Heuristic:Helicone Helicone Provider URL Regex Priority
| Knowledge Sources | |
|---|---|
| Domains | Provider_Detection, URL_Routing |
| Last Updated | 2026-02-14 06:00 GMT |
Overview
Provider detection uses regex patterns matched sequentially against target URLs; more specific patterns must be listed before broader ones to prevent mismatches.
Description
When a request passes through the Helicone proxy, the system must identify which LLM provider is being targeted. This is done by matching the target URL against a list of regex patterns defined in `packages/cost/providers/mappings.ts`. The patterns are evaluated in definition order, and the first match wins. This means that more specific patterns (e.g., Azure OpenAI with multiple domain variants) must appear before broader patterns (e.g., generic googleapis.com) to prevent false matches.
Usage
Apply this heuristic when adding a new LLM provider to Helicone. New provider URL patterns must be placed in the correct priority position in the regex list. Incorrect ordering can cause requests to one provider to be attributed to another, leading to wrong cost calculations and model detection.
The Insight (Rule of Thumb)
- Action: When adding a new provider URL pattern, place it above any broader pattern that could also match the same URL.
- Value: The matching is first-match-wins. Azure has 4 domain variants; OpenAI handles US data residency (`us.api.openai.com`).
- Trade-off: Adding providers at the bottom is safe for unique domains but dangerous for subdomains of existing patterns.
Known priority traps:
- AWS Bedrock and AWS Nova share the same regex (`bedrock-runtime.*.amazonaws.com`). They are distinguished by provider name, not URL.
- Google APIs (`googleapis.com`) is a broad pattern that catches both Vertex AI and Google AI Studio.
- OpenAI pattern must handle US data residency: `^https:\/\/(us\.)?api\.openai\.com(\/|$)`.
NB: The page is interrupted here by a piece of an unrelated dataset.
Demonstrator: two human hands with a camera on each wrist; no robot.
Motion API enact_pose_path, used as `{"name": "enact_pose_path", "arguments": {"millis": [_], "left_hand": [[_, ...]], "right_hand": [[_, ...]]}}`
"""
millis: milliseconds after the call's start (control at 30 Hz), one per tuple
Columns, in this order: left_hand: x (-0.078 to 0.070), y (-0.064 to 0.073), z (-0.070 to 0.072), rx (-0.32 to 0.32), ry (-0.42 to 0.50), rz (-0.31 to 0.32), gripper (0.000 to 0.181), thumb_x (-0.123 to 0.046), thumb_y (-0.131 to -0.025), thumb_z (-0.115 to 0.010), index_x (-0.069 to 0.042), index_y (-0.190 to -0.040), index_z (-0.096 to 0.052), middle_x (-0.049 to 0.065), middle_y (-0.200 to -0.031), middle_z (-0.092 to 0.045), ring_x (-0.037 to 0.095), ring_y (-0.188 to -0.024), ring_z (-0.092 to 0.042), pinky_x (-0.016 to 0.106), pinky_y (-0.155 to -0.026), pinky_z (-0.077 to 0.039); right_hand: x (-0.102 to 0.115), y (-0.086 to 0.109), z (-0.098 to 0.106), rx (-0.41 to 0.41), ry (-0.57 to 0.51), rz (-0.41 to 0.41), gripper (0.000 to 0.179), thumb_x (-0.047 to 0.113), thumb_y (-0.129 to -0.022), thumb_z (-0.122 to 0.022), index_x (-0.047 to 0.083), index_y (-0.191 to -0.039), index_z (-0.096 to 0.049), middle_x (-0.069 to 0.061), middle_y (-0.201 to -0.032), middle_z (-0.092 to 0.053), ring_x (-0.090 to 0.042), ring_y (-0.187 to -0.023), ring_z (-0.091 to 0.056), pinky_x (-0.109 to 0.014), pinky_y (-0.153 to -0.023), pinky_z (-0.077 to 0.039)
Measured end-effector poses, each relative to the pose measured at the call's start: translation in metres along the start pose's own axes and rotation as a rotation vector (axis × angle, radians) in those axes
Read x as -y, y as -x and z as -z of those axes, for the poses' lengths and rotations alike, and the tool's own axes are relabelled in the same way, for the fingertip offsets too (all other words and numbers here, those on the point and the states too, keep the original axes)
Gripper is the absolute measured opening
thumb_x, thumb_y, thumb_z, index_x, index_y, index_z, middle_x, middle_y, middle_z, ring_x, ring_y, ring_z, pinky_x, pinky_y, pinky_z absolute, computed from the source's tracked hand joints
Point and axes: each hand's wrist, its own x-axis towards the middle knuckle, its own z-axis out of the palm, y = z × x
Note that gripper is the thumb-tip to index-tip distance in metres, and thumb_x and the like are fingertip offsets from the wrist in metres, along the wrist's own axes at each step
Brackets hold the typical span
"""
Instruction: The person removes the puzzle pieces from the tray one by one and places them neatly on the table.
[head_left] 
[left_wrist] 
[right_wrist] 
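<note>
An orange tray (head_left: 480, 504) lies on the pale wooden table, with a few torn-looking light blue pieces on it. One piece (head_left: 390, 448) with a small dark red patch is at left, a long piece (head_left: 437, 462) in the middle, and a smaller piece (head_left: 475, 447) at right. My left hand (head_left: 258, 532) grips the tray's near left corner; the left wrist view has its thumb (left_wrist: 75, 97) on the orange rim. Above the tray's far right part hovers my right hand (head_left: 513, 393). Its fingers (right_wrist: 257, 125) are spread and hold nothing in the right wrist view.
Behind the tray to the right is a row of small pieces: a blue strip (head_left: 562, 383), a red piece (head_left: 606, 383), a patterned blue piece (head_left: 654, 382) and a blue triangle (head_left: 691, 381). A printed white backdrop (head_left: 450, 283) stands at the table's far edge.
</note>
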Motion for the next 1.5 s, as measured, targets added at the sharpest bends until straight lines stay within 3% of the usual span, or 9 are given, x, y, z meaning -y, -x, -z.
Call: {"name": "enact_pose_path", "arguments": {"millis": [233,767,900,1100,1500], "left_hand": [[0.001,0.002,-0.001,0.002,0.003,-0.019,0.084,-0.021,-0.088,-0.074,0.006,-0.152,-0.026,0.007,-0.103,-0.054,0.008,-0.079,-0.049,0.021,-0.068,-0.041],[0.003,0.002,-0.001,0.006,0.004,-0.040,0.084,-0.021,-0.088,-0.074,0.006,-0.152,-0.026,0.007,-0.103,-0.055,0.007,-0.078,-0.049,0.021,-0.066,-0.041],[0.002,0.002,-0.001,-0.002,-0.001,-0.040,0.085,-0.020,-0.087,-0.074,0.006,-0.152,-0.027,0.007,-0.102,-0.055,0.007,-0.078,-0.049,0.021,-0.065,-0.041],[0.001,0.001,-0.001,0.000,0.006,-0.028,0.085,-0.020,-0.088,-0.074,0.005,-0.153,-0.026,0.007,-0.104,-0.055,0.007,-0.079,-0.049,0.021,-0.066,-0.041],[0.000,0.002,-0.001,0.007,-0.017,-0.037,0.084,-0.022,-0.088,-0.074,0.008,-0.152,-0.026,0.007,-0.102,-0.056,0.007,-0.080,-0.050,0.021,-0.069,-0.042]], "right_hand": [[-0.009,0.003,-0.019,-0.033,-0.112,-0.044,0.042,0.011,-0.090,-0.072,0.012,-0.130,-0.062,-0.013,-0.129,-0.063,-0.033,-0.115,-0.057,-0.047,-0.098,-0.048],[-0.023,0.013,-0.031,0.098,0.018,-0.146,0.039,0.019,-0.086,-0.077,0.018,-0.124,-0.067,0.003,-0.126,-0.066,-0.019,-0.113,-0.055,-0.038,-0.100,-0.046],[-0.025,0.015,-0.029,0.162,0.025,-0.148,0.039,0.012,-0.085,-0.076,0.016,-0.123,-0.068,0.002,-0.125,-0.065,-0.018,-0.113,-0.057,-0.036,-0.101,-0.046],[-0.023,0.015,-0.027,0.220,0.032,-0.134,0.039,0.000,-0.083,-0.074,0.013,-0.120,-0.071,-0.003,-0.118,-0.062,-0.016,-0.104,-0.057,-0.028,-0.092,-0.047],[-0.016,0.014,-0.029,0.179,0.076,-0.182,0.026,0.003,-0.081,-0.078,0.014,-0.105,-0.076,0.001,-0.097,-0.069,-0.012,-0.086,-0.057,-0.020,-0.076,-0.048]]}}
- Local proxy pattern (`127.0.0.1`) must not shadow real provider patterns.
Reasoning
Code evidence from `packages/cost/providers/mappings.ts:31-75`:
// Matches both standard api.openai.com and US data residency us.api.openai.com
const openAiPattern = /^https:\/\/(us\.)?api\.openai\.com(\/|$)/;
const anthropicPattern = /^https:\/\/api\.anthropic\.com/;
export const azurePattern =
/^(https?:\/\/)?([^.]*\.)?(openai\.azure\.com|azure-api\.net|cognitiveservices\.azure\.com|services\.ai\.azure\.com)(\/.*)?$/;
const llamaApiPattern = /^https:\/\/api\.llama\.com/;
const nvidiaApiPattern = /^https:\/\/integrate\.api\.nvidia\.com/;
const localProxyPattern = /^http:\/\/127\.0\.0\.1:\d+\/v\d+\/?$/;
// Broad patterns that could shadow specific ones
const googleapis = /^https:\/\/(.*\.)?googleapis\.com/;
// AWS Bedrock and Nova share same regex
const awsBedrock = /^https:\/\/bedrock-runtime\.[a-z0-9-]+\.amazonaws\.com\/.*/;
const awsNova = /^https:\/\/bedrock-runtime\.[a-z0-9-]+\.amazonaws\.com\/.*/;
The comment `// Matches both standard api.openai.com and US data residency us.api.openai.com` reveals that this was a deliberate decision after discovering that US-residency requests were not being matched.